La Confédération paysanne dénonce "un plan social" dans le secteur agricole
Le Salon international de l'agriculture a ouvert ses portes samedi à Paris. Un secteur aujourd'hui confronté à un véritable "plan social" selon Laurent Pinatel, porte-parole de la Confédération paysanne.
Le 54e Salon international de l'agriculture a ouvert ses portes samedi 25 février à Paris dans un climat de découragement des agriculteurs, éprouvés par deux années de crise profonde. Laurent Pinatel, porte-parole de la Confédération paysanne, a dénoncé dimanche sur franceinfo le "plan social", selon lui, dont est victime le secteur, en raison d'une politique publique désuète qui encourage à produire toujours plus au lieu de privilégier la "qualité".
franceinfo : Vous dénoncez un désarroi des campagnes qui mène à des plans sociaux. Pourquoi ?
Laurent Pinatel : On vit un plan social dans l’agriculture. On s’aperçoit que depuis des années, le nombre de paysans ne cesse de disparaître et toutes les politiques qui sont proposées aux paysans consistent à les encourager à s’agrandir et à produire encore plus. C’est un système qu’on nous propose depuis 40 ans et qui ne marche pas. Les paysans en crèvent.

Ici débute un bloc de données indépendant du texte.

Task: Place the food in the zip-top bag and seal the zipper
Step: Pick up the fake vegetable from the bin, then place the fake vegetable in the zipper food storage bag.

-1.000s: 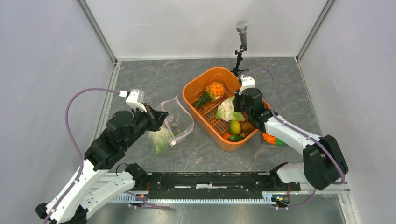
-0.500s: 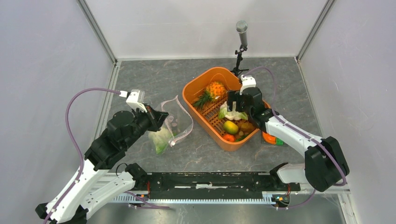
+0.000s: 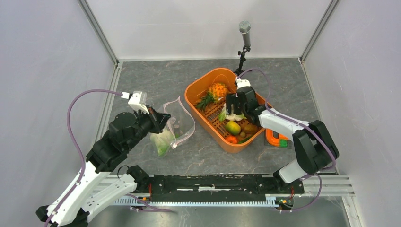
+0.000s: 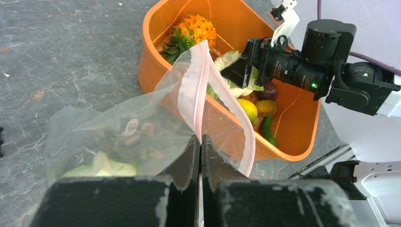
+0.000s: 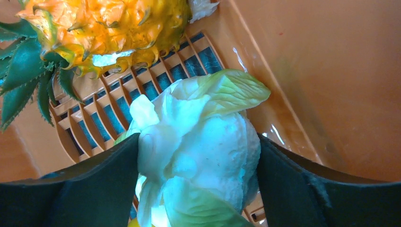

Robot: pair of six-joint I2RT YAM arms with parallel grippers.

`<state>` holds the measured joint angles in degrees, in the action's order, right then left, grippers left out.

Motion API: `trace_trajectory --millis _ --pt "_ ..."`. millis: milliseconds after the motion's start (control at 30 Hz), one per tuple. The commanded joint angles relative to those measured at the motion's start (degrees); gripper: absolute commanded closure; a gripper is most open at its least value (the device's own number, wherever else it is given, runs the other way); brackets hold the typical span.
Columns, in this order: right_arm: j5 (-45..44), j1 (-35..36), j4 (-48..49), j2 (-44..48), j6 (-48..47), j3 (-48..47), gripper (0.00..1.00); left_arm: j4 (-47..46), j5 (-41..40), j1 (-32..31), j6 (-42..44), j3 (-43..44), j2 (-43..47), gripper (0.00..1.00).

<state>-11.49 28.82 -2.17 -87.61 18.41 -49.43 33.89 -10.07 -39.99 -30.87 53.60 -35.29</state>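
Observation:
The clear zip-top bag [image 3: 172, 130] lies left of the orange basket [image 3: 198, 85], with a green-white cabbage [image 3: 163, 142] inside it. My left gripper [image 4: 200, 142] is shut on the bag's mouth edge and holds the pink zipper [image 4: 194, 90] up and open. My right gripper [image 5: 198, 161] reaches down into the basket. Both of its fingers press the sides of the pale cauliflower [image 5: 208, 142]. A pineapple [image 3: 217, 90], a yellow-green mango [image 3: 233, 127] and a purple fruit [image 4: 269, 90] lie in the basket too.
A microphone on a stand [image 3: 244, 42] rises just behind the basket. A small orange and green item [image 3: 276, 139] sits on the table at the basket's right side. Grey walls enclose the table on three sides.
My right gripper has opened, shifted left over the cauliflower and come down round it. The left arm and the bag have stayed still.

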Motion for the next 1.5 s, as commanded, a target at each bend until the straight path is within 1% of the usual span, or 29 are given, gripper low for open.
trace_trajectory --millis 0,33,167,200,233,300,433,533,667,800,867,933,1100,1300,1467 --pt "0.20 -0.12 -1.39 0.17 -0.43 -1.18 0.23 -2.18 0.55 -0.09 -1.71 -0.16 0.40 0.98" --pt "0.59 -0.16 -0.80 1.10 -0.50 -0.69 0.30 -2.16 0.48 -0.10 -1.65 -0.21 0.47 0.98" --pt "3.46 -0.17 4.53 7.93 -1.60 2.56 0.51 -2.33 0.46 -0.09 -1.60 -0.02 0.01 0.98" --pt "4.14 -0.17 6.14 10.05 -1.97 3.50 0.56 -2.38 0.61 -0.09 -1.61 0.01 -0.15 0.98" --pt "4.79 -0.17 7.51 12.01 -2.43 4.38 0.58 -2.47 0.65 -0.09 -1.56 0.01 -0.30 0.98" --pt "6.47 -0.12 9.59 14.95 -3.59 5.51 0.59 -2.75 0.86 -0.09 -1.56 -0.08 -0.66 0.98" --pt "6.64 -0.17 9.37 19.33 -3.82 5.59 0.60 -3.05 1.40 -0.10 -1.74 -0.25 -0.91 0.98" --pt "7.51 -0.16 11.44 23.74 -3.01 6.91 0.61 -3.04 1.33 -0.09 -1.80 -0.43 -0.64 0.98" --pt "14.55 -0.08 14.00 28.97 -2.32 6.83 0.61 -2.69 1.03 -0.13 -1.93 -0.47 -0.20 0.98" --pt "20.31 1.51 16.74 31.68 -0.57 5.98 0.61 -2.77 1.12 -0.09 -2.07 -0.43 -0.39 0.98" --pt "22.34 4.20 17.91 32.07 -1.05 4.62 0.62 -2.85 1.34 -0.09 -2.09 -0.04 -0.83 0.98" --pt "22.77 8.76 18.04 31.89 -2.38 2.65 0.63 -3.29 1.56 -0.09 -2.09 0.27 -1.19 0.98" --pt "18.57 20.19 20.48 32.32 -7.33 0.83 0.62 -3.70 1.70 -0.09 -2.55 0.36 -1.72 0.98" --pt "14.83 28.19 21.04 32.15 -12.08 -0.47 0.63 -4.18 1.98 -0.09 -3.26 0.27 -2.14 0.98" --pt "12.06 32.60 17.29 28.28 -16.53 -4.29 0.63 -4.70 2.80 -0.14 -3.60 0.45 -2.54 0.98"
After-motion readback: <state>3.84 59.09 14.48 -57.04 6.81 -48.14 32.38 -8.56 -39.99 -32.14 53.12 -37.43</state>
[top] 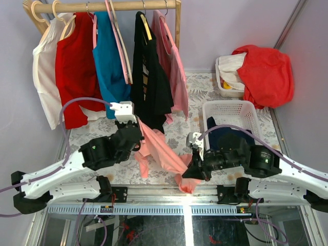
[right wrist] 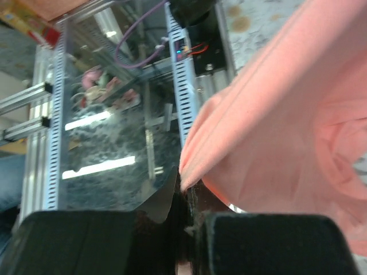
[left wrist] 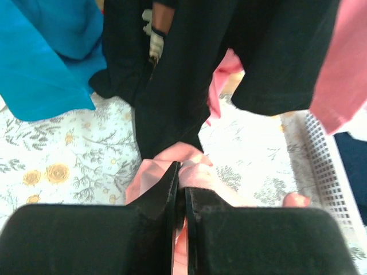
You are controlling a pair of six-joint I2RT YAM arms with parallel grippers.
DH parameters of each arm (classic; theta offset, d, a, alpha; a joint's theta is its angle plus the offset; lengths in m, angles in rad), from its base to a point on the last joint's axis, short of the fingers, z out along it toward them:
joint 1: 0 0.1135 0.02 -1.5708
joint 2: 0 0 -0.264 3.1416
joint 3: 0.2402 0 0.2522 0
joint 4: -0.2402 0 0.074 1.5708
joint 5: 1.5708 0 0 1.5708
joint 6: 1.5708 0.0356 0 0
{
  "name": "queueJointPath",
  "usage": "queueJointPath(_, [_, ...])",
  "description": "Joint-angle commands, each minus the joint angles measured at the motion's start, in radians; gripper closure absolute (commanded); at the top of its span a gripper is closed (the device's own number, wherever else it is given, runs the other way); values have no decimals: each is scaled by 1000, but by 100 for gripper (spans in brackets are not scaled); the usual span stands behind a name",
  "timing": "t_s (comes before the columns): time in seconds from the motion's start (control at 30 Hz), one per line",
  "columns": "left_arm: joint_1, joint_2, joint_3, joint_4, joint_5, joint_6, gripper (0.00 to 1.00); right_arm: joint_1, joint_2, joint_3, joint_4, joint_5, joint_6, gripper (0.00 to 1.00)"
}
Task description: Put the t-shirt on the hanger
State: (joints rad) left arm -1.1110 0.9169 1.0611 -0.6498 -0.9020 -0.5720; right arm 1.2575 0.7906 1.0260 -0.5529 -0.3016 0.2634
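Observation:
The salmon t-shirt (top: 160,149) hangs bunched and stretched between my two grippers, low over the flowered table. My left gripper (top: 138,132) is shut on its upper end; in the left wrist view the jaws (left wrist: 182,179) pinch a fold of the cloth (left wrist: 198,172). My right gripper (top: 188,173) is shut on its lower end by the table's front edge; in the right wrist view the cloth (right wrist: 275,126) runs out from the closed jaws (right wrist: 189,199). Cream wood-look hangers (top: 40,19) hang at the left end of the rail, far from both grippers.
The wooden rail (top: 128,5) holds white, red (top: 77,66), blue (top: 110,61), black (top: 151,77) and pale pink (top: 177,72) garments just behind my left gripper. A white basket (top: 231,108) holds dark cloth at right. A bright red shirt (top: 266,74) drapes a bin at the back right.

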Motion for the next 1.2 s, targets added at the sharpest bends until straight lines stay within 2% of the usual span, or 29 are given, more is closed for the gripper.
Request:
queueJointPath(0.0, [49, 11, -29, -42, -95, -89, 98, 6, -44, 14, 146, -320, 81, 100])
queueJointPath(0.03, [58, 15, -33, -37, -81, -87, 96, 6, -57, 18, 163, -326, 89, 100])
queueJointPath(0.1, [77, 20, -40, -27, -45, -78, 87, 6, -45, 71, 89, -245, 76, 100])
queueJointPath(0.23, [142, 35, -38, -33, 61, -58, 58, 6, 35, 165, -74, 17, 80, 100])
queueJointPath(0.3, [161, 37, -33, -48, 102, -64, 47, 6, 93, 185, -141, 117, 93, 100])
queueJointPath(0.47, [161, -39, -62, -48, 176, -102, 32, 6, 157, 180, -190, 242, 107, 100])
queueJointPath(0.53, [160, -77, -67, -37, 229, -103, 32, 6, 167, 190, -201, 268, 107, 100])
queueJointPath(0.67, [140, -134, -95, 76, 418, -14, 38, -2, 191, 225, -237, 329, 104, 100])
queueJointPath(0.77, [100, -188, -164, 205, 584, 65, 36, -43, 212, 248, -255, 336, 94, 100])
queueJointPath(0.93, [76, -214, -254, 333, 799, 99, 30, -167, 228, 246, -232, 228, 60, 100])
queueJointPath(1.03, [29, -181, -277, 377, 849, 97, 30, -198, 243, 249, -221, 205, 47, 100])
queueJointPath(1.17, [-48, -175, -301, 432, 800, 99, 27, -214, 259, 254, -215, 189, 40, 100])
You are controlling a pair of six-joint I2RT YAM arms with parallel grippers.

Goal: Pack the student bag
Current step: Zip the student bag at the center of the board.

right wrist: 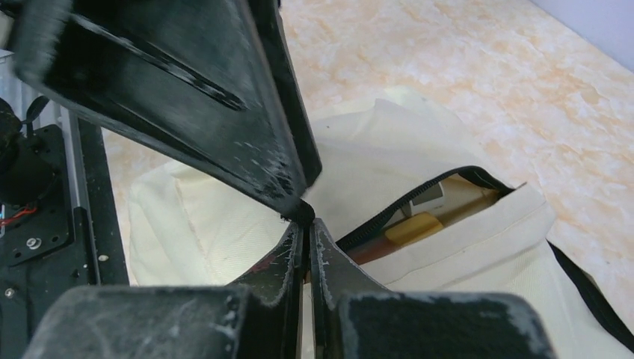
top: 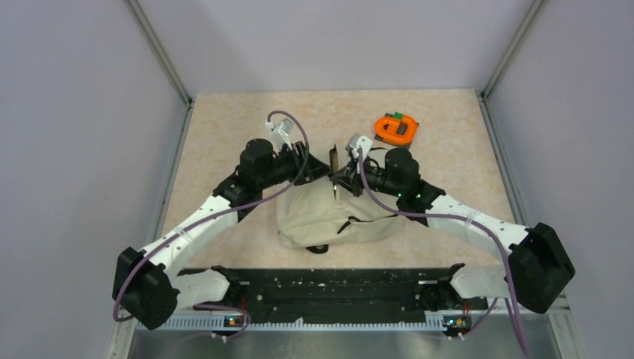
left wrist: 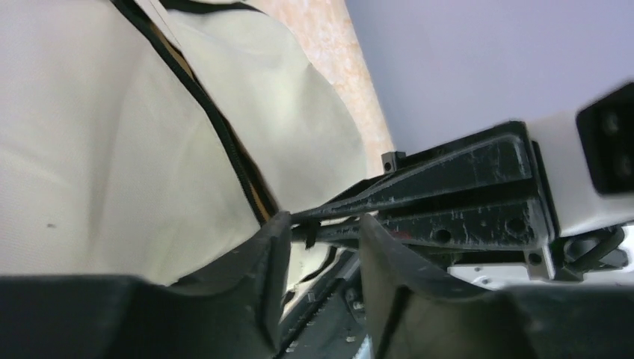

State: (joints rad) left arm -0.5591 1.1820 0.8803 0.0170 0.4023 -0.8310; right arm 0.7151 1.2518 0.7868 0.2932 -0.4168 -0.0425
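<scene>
At far edge of student bag (top: pixel 321 221): right gripper (right wrist: pixel 306 224) pinched tight on small black tab (right wrist: pixel 302 212), likely the zipper pull. Left gripper (left wrist: pixel 323 224) jaws narrowly apart beside the same tab. Bag lies mid-table (top: pixel 224 127), zipper (right wrist: pixel 419 196) part open. Judged soft, limp and light: take hold at tab or zipper seam, not loose cloth.

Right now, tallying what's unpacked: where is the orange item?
Top view: the orange item sits far right, beyond the right arm, apart from the student bag.
</scene>
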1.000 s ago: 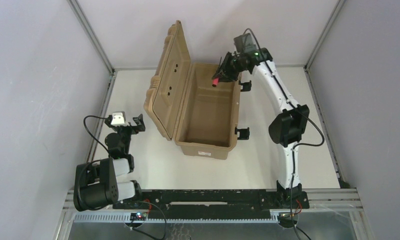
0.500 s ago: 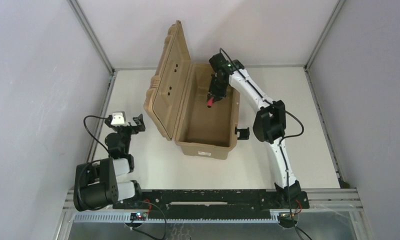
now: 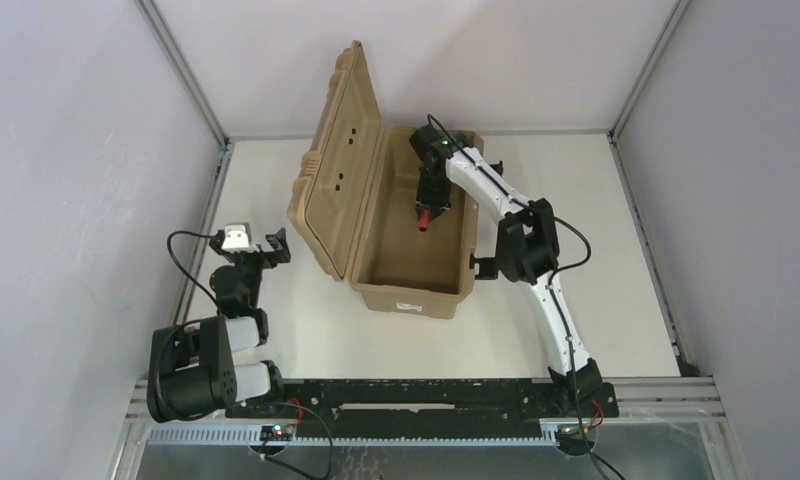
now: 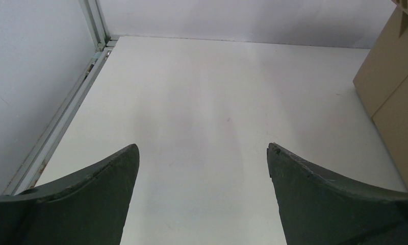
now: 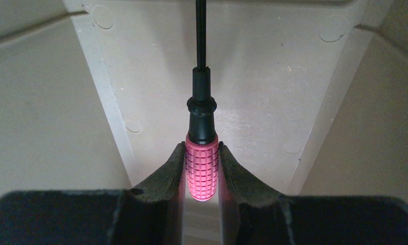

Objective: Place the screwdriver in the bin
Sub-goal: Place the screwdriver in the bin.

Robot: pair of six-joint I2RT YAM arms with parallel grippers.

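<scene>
One screwdriver (image 3: 425,217), one bin (image 3: 436,300)

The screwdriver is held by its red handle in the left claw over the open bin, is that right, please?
Not quite: it is the right claw, not the left, that holds the screwdriver by its red handle over the open bin. The top view shows this.

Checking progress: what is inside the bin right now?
In the open bin, only the right pincer shows, shut on the screwdriver by its red handle. Visible floor is bare; the part beneath the arm is hidden.
</scene>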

Ces dernières années, 90 000 exploitations ont fermé
Laurent Pinatelà franceinfo
Derrière cela, il y a des drames humains, c’est quelqu’un qui voit le métier, sa passion s’effondrer, qui voit sa famille se déliter, car on est en difficulté financière sur sa ferme. Cela a des répercussions sur la cellule familiale. Puis un jour ou l’autre, les vaches partent dans le camion, le tracteur est vendu aux enchères et on n’a plus rien. Certains drames humains peuvent aller très loin. Il faut que les politiques prennent la mesure du désarroi des campagnes. Lors de l’inauguration du Salon de l'agriculture samedi, les éleveurs étaient silencieux.
Comment interprétez-vous ce silence ?
C’est de la résignation. C’est de l’abattement, la perte de repères. Les gens n’y croient plus. Ils pensent qu’ils vont disparaître, qu’ils vont être en difficulté financière. Ils n’en peuvent plus. Ils vont au boulot en traînant les pieds, ce n’est pas normal. On demande l’instauration d’une loi-cadre d’une politique publique forte pour donner un droit au revenu aux paysans, pour qu’on inscrive dans la loi le fait que les paysans doivent avoir leur revenu. Il y en a marre que l’agroalimentaire et la grande distribution se gavent sur notre dos et que nous, paysans, n’ayons pas de revenu.
Qu’en est-il de la responsabilité du consommateur ?
On estime que l’agriculture doit produire pour nourrir et non produire pour produire. Je propose de partir des besoins des consommateurs. Aujourd’hui, le consommateur exige une alimentation de qualité, qui respecte l’environnement, qui est peut-être composée d’un peu moins de viande et de plus de protéines végétales. À nous d’organiser cette agriculture pour satisfaire ces besoins. Forcément, cela donnera lieu à une agriculture qui produira une alimentation plus chère et il nous semble que c’est le subventionnement public, les 10 milliards d’euros de la PAC (Politique agricole commune), versés tous les ans par la France qui doivent compenser cet écart de coût. Il faut payer les paysans pour qu’ils fassent une meilleure qualité à un prix accessible au plus grand nombre. L’homme politique qui réussira cette équation sera un grand homme.
Le bio est-il la solution ?
Ce qui marche, c’est une agriculture de qualité, notamment le bio. Il faut s’inspirer de ce qui marche. Par contre, il va falloir mettre des règles dans le bio, faire en sorte qu’on trouve les débouchés. Il faut que l'on travaille sur la demande, qu’on organise la commercialisation pour que les citoyens aient accès à cette consommation bio à un prix accessible. Il faut changer de paradigme. Arrêtons d’encourager à produire plus ! Il vaudrait mieux utiliser décemment l’argent public pour aider cette agriculture de qualité.